Stéphane Leroy, membre du comité d'entreprise européen de Lowens Illinois et délégué syndical central CGT, s'inquiète pour sa part d'un relèvement de l'âge de départ à la retraite, les 65 ans ayant été évoqué par Valérie Pécresse (LR) comme par Emmanuel Macron : "Nos rythmes sont éprouvants, nos conditions de travail pénibles. Nous travaillons dans la chaleur, les vibrations, dans un environnement d'huiles volatiles. Avec la métallurgie, les verreries sont aujourd'hui l'un des secteurs industriels les plus difficiles. A notre place, vous vous voyez travailler jusqu'à 65 ans ? Et je ne vois pas les candidats à la présidentielle beaucoup parler de pénibilité, ni des reconversions ou reclassements indispensables. Ce serait bien que les candidats regardent ces points en profondeur". Le délégué ajoute, pour montrer qu'il ne demande pas la lune, qu'il faudrait conserver le système actuel ("départ à 60 ans voire 62 ans") avec un système de carrière longue pour les salariés ayant travaillé sur des métiers pénibles.

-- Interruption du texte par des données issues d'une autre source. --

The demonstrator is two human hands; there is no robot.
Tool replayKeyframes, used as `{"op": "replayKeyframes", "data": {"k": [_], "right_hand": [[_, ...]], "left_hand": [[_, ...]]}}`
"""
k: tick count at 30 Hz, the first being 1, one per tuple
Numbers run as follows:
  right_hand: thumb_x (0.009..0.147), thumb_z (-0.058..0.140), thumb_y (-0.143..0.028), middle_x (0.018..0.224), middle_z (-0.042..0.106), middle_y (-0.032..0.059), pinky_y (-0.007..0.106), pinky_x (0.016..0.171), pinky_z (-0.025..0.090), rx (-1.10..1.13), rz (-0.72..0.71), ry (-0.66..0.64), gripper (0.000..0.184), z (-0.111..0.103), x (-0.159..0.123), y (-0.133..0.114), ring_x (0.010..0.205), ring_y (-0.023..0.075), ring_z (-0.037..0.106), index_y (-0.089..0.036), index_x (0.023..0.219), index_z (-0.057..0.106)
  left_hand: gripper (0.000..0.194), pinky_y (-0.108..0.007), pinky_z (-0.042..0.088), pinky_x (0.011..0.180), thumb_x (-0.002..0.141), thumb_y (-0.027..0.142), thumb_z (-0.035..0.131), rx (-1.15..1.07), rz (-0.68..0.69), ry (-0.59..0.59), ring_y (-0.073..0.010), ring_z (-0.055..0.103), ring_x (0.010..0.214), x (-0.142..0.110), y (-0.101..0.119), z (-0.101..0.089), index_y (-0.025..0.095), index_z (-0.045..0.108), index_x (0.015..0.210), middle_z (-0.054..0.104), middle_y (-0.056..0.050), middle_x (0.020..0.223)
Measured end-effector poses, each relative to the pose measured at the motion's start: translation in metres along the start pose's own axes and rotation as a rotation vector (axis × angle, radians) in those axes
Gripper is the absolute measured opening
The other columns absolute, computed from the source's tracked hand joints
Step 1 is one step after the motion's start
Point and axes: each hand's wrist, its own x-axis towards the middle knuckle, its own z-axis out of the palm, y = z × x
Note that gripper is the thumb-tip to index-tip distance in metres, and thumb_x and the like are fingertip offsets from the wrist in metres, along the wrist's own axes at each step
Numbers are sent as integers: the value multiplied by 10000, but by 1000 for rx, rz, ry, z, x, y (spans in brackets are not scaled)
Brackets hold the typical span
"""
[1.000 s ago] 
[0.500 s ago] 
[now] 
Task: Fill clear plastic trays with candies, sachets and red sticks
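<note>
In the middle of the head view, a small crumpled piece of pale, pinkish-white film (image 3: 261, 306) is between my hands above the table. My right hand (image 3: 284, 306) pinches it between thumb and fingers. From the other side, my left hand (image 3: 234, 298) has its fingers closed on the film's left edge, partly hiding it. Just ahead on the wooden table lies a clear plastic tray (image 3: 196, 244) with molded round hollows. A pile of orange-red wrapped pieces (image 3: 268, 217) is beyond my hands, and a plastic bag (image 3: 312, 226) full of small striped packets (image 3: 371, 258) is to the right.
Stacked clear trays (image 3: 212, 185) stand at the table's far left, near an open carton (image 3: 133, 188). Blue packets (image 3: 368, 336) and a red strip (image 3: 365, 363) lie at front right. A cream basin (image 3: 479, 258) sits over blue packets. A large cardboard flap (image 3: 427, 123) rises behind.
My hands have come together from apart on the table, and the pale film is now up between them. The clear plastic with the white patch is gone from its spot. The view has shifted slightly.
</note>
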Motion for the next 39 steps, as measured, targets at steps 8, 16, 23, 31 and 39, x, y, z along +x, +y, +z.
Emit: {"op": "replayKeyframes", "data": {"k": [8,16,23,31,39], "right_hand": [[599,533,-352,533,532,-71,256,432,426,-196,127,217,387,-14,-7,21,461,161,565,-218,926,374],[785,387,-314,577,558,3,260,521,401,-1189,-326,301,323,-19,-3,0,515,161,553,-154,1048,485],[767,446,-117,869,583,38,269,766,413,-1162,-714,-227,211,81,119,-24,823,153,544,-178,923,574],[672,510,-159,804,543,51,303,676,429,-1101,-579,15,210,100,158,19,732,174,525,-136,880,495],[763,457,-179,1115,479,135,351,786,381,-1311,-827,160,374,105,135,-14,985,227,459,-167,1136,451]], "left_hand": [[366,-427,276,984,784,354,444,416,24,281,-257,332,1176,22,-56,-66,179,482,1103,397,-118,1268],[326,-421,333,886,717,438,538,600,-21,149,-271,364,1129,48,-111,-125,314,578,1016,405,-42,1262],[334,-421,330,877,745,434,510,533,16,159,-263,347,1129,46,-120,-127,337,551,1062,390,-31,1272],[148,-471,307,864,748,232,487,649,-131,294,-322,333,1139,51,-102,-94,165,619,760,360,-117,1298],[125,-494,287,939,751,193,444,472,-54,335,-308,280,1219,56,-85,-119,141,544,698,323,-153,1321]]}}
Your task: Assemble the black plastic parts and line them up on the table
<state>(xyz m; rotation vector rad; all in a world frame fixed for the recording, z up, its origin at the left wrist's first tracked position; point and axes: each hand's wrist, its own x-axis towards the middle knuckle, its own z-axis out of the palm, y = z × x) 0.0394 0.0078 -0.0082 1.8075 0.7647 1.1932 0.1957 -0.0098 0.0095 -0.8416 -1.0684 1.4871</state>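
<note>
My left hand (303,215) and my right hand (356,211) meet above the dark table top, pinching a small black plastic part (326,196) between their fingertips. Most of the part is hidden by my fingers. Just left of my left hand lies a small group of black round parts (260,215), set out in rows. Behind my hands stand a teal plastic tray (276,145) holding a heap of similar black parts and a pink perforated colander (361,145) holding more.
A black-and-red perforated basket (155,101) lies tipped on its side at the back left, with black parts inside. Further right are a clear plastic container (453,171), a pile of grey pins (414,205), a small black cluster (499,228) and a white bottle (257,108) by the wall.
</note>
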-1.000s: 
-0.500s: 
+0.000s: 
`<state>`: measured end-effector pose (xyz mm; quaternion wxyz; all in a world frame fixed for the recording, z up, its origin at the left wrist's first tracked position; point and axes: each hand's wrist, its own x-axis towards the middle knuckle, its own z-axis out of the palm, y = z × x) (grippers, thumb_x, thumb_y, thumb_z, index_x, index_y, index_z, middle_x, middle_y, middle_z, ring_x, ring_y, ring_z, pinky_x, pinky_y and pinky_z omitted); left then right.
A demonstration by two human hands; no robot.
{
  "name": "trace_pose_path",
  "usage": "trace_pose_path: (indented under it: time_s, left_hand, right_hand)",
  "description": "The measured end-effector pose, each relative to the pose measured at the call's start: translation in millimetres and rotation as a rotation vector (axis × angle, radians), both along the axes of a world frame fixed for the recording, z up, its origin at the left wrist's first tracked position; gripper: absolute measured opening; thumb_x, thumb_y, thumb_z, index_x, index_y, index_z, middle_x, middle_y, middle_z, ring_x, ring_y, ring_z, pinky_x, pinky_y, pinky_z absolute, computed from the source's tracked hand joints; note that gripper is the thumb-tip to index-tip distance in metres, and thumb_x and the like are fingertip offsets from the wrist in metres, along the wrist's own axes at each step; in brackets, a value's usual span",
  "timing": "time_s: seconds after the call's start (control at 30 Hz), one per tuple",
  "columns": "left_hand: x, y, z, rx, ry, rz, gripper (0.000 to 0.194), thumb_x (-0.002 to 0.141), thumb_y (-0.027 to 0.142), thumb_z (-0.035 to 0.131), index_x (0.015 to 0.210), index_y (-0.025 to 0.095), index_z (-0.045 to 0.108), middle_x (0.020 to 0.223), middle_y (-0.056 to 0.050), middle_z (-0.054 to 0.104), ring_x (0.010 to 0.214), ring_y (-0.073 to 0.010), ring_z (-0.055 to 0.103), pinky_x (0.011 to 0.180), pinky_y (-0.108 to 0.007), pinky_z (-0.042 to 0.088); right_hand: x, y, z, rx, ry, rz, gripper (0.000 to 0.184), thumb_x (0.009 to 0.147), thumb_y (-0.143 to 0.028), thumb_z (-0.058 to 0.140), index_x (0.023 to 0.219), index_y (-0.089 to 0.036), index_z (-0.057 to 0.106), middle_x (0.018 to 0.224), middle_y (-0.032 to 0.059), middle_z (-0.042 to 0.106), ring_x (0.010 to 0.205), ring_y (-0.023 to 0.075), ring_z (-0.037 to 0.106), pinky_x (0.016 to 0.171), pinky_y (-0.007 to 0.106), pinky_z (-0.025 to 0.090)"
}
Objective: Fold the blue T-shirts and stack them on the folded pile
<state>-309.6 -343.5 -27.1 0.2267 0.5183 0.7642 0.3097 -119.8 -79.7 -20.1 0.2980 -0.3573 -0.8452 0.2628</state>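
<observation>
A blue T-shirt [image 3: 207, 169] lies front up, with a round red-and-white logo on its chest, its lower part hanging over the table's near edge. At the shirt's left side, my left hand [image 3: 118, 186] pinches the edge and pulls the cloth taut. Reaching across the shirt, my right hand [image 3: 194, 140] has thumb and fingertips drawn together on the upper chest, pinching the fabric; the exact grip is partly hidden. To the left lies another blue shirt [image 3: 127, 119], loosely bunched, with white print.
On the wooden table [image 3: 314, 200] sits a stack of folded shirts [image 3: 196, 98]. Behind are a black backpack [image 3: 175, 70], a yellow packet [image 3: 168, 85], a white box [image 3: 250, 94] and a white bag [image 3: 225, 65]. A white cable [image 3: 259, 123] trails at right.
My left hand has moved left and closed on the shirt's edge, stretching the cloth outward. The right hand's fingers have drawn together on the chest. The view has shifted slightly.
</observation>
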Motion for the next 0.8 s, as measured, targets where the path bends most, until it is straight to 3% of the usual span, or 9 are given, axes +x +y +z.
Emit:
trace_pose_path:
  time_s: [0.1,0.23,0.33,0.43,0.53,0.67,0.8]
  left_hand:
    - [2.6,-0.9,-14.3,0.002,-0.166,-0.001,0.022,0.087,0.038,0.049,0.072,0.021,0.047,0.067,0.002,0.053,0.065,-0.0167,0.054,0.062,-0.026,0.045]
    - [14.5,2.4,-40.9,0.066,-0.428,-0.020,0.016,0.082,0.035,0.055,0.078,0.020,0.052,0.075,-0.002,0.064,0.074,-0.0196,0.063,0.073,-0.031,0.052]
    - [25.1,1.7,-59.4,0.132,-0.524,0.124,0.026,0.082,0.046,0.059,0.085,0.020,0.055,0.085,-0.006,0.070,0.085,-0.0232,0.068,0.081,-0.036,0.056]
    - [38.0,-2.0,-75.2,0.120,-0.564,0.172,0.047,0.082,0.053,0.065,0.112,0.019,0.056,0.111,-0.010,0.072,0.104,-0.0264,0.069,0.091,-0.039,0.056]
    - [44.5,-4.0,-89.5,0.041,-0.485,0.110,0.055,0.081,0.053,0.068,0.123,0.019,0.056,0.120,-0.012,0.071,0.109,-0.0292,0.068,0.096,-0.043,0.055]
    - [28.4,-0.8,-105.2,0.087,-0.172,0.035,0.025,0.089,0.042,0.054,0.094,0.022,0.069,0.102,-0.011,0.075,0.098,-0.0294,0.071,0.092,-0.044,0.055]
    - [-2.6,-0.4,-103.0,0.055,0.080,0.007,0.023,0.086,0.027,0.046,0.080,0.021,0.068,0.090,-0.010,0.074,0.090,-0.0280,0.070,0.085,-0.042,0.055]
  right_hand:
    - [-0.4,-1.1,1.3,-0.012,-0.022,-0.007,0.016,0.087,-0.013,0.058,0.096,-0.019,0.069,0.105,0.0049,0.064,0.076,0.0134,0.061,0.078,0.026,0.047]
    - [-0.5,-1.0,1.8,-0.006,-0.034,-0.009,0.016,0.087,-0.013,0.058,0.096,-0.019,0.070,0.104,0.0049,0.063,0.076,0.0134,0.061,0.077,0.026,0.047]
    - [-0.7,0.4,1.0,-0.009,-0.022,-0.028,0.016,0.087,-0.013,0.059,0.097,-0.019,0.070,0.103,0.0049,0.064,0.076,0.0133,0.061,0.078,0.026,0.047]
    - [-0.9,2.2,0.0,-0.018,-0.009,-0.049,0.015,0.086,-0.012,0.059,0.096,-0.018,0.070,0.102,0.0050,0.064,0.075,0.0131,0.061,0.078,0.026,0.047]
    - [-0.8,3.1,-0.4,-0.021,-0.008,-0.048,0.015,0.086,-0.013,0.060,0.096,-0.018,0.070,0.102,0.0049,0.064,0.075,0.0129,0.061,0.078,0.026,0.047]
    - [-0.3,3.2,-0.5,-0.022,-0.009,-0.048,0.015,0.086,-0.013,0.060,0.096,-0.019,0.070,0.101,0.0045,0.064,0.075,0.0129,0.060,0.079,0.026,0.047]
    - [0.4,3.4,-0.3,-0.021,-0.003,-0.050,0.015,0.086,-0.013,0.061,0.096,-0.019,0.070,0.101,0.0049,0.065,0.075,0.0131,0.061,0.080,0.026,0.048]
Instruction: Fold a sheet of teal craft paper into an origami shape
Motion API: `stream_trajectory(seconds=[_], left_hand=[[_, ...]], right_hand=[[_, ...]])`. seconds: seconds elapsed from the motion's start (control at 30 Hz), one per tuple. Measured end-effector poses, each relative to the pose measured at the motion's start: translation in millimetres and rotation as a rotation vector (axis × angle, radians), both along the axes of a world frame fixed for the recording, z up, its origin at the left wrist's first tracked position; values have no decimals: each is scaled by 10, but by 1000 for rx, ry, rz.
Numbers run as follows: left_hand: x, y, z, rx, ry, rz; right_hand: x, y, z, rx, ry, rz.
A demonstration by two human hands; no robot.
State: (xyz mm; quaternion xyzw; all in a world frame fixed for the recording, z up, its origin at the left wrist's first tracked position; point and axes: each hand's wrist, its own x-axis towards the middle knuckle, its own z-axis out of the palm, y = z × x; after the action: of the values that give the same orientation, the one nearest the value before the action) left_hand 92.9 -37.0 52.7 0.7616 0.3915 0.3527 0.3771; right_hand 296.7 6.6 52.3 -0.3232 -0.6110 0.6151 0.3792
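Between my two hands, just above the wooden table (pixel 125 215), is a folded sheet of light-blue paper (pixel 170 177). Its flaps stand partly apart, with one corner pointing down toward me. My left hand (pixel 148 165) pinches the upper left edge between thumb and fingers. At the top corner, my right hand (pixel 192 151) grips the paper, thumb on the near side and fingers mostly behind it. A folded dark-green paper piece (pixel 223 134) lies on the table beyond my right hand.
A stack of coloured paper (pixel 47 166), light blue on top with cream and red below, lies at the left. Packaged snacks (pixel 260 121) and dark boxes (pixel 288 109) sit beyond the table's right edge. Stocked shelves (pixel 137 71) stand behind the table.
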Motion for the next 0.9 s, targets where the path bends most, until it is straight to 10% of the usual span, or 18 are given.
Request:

Interrogé sur les préoccupations des salariés, Stéphane Leroy met en avant le pouvoir d'achat mais aussi l'emploi et son évolution ces dernières années : "J'ai 35 ans d'ancienneté. Je suis entré dans l'entreprise en 1987. A Vayre, nous étions 580. Aujourd'hui, nous ne sommes plus que 250. Il y a eu de la modernisation, d'accord, mais nous avons surtout eu une progression de l'emploi précaire. La production n'emploie plus que 140 personnes, mais nous avons tous les mois environ 30 intérimaires. Nous subissons régulièrement des plans de licenciement, et les emplois permanents détruits soit ne sont pas sont remplacés, soit sont remplacés par de l'intérim". Ce mode de gestion des ressources humaines a, selon le syndicaliste, dégradé la performance de l'usine du fait d'un manque de formation et de transmission des compétences. "L'entreprise n'a pas assez investi en France pendant 8 ans, et c'est un retard accumulé qu'il nous faut rattraper", dit l'élu du comité d'entreprise européen.
Ce dernier, qui observe avec inquiétude le désintérêt des jeunes élus de CSE pour la politique, craint une forte abstention à la présidentielle : "Avant, nous avions parfois des débats parfois houleux sur la politique, mais aujourd'hui, c'est comme si tout le monde était devenu plus réservé, plus prudent sur le sujet".
(*) Cela ne s'invente pas, cette verrerie industrielle est située à.. Vayres (33). Les interview ont eu lieu par téléphone et en visio le 24 février et le 11 mars.